* _TASK STATEMENT_:
Copy the lines exactly as they appear, starting with the first line of the records and ending with the line that contains "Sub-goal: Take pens".

(Collected data entries)
----------
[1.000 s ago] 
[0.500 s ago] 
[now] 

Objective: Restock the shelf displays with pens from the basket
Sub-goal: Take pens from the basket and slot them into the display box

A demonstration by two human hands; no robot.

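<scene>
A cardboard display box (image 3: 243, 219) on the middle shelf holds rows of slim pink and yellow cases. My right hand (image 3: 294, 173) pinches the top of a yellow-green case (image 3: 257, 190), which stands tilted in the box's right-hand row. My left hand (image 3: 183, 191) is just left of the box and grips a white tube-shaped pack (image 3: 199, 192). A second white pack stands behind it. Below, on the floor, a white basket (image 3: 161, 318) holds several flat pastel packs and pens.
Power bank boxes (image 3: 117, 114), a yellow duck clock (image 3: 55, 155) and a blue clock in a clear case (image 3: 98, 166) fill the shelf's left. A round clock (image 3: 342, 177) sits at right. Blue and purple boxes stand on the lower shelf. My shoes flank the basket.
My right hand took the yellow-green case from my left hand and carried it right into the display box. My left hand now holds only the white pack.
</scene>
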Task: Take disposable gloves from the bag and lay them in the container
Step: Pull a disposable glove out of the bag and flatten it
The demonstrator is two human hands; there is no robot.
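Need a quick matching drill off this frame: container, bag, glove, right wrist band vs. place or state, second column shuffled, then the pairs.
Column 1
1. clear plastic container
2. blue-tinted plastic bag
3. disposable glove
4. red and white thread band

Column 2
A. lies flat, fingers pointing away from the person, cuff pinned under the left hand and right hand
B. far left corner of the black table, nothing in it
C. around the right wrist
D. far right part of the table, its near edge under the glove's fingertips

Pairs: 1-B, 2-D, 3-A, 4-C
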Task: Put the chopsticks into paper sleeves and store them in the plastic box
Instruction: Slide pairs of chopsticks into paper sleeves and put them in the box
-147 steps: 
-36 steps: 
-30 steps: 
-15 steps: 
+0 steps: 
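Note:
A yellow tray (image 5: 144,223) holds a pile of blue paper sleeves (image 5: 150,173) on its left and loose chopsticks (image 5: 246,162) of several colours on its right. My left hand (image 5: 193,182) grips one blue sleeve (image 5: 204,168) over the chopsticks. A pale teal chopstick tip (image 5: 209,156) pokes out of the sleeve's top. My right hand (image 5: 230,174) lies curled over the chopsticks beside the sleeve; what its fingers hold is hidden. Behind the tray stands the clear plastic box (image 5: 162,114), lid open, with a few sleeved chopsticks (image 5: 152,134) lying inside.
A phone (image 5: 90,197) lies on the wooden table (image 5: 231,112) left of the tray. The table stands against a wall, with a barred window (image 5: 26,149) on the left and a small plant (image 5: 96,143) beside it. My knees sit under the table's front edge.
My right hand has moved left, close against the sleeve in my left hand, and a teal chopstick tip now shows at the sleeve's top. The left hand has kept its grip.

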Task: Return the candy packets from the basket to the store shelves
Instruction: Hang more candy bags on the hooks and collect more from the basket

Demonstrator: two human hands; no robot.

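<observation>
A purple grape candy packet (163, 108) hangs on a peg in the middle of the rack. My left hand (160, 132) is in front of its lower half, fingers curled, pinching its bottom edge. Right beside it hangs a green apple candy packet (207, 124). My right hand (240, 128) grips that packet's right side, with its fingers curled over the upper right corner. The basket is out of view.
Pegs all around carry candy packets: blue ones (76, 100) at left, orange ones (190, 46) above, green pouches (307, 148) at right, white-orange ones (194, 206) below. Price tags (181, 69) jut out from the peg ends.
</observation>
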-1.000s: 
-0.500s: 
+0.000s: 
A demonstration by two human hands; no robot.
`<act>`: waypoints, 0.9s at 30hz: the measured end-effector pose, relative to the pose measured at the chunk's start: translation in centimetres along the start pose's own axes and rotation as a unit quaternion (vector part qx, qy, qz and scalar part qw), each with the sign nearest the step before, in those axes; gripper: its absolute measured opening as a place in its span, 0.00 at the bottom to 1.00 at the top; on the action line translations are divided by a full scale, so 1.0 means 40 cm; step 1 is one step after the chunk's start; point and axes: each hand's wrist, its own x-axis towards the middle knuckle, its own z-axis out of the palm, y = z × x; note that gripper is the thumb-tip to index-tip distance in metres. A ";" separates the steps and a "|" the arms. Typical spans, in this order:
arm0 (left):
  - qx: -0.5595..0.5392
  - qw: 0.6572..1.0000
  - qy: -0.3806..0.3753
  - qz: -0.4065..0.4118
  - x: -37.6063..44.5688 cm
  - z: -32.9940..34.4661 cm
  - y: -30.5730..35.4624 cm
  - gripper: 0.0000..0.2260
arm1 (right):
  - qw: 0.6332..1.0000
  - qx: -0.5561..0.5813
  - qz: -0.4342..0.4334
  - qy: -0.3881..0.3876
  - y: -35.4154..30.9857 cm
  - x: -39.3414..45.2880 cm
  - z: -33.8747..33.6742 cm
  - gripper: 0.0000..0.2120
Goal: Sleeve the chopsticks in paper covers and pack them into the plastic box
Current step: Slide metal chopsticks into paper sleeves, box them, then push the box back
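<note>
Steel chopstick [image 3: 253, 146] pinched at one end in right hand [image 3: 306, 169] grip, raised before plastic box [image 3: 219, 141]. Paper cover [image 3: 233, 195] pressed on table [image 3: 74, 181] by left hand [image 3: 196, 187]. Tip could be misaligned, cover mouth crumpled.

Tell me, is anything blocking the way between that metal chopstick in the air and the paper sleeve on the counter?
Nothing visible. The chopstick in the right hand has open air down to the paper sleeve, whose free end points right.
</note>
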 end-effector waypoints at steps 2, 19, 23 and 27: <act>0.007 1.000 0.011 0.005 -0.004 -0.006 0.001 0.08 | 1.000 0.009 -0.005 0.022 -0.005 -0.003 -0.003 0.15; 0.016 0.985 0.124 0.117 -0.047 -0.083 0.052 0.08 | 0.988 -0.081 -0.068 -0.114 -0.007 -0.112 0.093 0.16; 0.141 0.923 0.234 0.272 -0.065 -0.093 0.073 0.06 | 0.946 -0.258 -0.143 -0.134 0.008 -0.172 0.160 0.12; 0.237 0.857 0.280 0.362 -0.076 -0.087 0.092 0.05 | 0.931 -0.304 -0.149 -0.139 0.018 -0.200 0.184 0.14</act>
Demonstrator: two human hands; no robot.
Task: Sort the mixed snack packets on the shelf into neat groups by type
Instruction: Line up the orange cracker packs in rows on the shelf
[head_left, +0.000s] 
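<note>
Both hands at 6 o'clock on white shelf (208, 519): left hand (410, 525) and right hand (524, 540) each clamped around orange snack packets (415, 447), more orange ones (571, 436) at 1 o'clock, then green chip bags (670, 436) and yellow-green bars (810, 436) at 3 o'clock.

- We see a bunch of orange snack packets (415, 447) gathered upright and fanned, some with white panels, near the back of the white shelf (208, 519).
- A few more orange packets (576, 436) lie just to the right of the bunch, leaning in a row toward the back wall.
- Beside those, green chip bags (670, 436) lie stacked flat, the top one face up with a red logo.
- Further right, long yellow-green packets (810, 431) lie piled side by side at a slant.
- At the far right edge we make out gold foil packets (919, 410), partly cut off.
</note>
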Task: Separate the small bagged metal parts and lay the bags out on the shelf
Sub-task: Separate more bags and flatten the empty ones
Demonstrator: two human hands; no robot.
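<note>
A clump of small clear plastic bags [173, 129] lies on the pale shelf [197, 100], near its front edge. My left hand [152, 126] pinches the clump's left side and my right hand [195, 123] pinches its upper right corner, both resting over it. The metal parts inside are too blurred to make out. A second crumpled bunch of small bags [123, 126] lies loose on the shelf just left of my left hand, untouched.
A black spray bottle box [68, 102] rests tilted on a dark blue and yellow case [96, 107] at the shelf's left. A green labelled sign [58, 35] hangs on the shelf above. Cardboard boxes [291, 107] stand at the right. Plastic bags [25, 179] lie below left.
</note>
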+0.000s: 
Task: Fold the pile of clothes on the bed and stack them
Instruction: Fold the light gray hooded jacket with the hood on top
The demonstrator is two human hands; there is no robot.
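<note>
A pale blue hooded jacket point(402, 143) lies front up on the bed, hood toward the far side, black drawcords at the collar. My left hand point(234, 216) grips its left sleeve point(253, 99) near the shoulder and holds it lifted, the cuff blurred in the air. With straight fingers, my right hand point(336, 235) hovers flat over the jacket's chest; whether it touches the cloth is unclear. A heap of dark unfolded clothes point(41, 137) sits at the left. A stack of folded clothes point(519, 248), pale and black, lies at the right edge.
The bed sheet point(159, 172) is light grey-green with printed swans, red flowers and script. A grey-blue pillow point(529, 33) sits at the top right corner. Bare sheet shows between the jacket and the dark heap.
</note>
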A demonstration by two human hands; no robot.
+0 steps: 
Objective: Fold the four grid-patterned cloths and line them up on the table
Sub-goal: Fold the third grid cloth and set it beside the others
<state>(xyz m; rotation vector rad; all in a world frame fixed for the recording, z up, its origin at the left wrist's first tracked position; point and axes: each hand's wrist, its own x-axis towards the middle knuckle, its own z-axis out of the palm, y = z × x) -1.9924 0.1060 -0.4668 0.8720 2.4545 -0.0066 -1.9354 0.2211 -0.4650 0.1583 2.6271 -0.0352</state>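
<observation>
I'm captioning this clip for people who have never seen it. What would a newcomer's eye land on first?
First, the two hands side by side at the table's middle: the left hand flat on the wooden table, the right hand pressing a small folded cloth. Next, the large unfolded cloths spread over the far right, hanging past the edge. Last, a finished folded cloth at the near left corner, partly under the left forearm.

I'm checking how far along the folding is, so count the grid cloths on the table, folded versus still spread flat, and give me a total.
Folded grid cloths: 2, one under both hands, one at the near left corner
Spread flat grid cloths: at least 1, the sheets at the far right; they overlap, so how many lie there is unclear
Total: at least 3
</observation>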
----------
* _SOLUTION TO THIS PROBLEM_:
[1.000 s ago] 
[0.500 s ago] 
[now] 

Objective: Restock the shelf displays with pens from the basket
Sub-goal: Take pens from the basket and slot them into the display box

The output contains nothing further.